День был теплый. Солнышко так жарило.
— Хорошо на солнышке. Одна радость осталась — солнышко. Я каждый день хожу сюда кости погреть.
Разговорились дальше.
— Лет десять, как я бедствую… В комнатушке приютился…
Я насилу уговорил старика зайти ко мне пообедать. Чуть не силой привел. После обеда я упросил его, и упросил с большим трудом, взять денег на пальто и обувь и записал его адрес: угол Садовой и Каретного ряда…
Через два или три дня я зашел к нему. Он жил в сыром флигеле во дворе, комнатка была мрачная, облезлая. Сам Попов, чистенько одетый, подстриженный, в хорошем пальто, пил с калачом чай из кружки и жестяного чайника.
Я увел его к себе обедать. Моим домашним он понравился, я выдал его за моего старого друга юности.
Недели через две мы пригласили его провести у нас лето на даче. За лето старик поправился, порозовел и все радовался… Всему радовался, а больше всего солнышку. Все мои домашние его полюбили. Обедал он вместе с нами, а жил отдельно, в комнатке во флигельке.

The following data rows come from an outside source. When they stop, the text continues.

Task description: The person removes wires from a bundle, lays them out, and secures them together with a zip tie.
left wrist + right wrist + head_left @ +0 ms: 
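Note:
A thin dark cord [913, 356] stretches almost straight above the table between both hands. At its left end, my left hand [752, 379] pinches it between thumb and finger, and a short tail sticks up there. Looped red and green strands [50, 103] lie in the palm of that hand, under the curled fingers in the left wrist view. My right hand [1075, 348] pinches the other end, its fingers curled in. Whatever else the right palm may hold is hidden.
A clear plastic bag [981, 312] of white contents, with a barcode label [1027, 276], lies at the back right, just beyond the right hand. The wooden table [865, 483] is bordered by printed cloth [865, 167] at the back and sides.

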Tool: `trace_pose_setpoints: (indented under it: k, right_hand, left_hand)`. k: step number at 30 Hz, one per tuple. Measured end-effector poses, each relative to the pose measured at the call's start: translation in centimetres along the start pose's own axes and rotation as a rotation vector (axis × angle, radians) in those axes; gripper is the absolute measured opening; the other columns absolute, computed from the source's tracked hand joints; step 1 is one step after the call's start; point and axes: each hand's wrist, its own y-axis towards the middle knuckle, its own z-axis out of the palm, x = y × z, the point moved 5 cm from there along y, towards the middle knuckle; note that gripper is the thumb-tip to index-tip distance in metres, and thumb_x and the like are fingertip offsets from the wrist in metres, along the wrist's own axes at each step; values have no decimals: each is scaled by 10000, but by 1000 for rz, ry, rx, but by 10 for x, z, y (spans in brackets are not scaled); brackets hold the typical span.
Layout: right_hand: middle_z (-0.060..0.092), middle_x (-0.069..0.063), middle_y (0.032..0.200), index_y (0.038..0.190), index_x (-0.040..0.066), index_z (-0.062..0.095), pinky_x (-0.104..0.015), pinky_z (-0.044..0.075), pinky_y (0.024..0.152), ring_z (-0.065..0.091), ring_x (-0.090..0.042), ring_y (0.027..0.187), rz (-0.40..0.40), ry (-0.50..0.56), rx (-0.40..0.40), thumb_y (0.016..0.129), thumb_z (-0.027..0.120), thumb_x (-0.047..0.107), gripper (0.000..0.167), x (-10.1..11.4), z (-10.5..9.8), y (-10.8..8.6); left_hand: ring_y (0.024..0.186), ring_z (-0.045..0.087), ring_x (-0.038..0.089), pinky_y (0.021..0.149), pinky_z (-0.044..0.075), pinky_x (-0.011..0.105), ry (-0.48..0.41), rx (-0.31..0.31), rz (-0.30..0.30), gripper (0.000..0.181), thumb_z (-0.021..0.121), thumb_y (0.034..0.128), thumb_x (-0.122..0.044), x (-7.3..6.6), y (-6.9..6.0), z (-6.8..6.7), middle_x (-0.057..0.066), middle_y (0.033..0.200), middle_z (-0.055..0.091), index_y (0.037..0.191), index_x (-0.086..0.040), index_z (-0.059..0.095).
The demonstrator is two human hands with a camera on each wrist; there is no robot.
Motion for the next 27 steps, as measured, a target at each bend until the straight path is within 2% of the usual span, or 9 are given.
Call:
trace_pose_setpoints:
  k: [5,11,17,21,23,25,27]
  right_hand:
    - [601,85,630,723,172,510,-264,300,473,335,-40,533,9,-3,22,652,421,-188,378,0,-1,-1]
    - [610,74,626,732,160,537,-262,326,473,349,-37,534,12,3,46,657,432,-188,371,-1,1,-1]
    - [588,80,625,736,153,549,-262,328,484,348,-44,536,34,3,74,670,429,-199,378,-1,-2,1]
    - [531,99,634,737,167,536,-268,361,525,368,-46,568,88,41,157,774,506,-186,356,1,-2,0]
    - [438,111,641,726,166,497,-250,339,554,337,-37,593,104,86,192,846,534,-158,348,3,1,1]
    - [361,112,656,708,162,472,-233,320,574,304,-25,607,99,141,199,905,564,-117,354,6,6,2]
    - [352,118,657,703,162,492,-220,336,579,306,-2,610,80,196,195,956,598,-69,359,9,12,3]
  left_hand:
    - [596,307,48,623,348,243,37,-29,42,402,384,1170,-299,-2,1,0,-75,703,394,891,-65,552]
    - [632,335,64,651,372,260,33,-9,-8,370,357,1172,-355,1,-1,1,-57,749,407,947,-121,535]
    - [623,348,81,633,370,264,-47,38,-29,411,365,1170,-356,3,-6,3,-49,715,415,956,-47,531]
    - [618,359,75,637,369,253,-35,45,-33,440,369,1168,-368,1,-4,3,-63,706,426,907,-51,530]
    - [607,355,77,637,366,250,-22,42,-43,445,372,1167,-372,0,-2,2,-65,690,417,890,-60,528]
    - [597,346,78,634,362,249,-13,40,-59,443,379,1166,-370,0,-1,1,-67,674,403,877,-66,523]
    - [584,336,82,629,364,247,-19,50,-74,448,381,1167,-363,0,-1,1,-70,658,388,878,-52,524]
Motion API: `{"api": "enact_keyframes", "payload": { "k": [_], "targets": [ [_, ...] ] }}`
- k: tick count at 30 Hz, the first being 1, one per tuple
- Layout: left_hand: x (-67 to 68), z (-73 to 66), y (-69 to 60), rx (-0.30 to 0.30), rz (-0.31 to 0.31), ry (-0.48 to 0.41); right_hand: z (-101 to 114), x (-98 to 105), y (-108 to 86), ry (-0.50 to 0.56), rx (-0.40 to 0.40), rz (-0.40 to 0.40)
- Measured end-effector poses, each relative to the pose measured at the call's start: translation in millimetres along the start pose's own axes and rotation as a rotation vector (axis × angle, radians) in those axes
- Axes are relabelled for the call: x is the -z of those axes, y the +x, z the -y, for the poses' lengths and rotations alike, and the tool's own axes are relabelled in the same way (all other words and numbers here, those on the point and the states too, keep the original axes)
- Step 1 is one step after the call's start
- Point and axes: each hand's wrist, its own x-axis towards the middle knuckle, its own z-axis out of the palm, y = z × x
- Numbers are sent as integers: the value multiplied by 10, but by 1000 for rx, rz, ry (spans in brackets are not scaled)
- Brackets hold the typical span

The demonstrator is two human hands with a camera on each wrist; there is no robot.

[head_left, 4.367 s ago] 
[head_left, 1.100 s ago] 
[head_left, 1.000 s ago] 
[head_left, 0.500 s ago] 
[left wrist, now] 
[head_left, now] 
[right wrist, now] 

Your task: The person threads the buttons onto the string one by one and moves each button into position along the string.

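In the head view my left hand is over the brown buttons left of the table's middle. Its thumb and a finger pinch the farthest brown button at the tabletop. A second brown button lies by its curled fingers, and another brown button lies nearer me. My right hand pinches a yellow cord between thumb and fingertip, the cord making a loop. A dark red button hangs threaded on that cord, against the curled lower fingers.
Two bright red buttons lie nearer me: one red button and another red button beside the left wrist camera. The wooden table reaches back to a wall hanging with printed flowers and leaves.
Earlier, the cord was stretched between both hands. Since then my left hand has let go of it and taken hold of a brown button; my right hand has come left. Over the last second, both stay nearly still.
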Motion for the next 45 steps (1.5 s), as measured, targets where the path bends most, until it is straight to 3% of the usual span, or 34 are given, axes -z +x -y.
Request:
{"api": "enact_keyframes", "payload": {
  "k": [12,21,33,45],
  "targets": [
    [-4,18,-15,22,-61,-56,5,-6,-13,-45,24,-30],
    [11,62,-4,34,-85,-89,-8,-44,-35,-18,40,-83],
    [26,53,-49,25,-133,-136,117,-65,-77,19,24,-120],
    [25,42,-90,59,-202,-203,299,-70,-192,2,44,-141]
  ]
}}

— В первый раз в жизни счастливым стал, никто-то здесь меня не знает. А хорошо то, что хорошо забыто.
В Москву Попов не поехал, остался зимовать во флигельке, а потом среди зимы перебрался в соседнюю деревню в избу, да и застрял там. Летом он пользовался нашим столом, а зимой я посылал ему провиант из города.
Жили мы с ним по-хорошему. Дома при всех разговор у нас был один, а когда мы с ним вдвоем гуляли в лесу или я заходил в его комнатку — разговоры бывали другие: старину вспоминали…
— Лет десять я до этого рая здешнего бедствовал. Сперва умерла мать, до глубокой старости добрая была, а потом моя Эммочка, тридцать лет мы с ней невенчанные жили, у нее муж в Ревеле остался. А потом без них все опротивело, и жизнь — и даже что?! — игра опротивела, игра, которую я больше всего любил…
На столе у Николая Васильевича всегда лежали две-три колоды карт, и во время разговоров он не выпускал их из рук.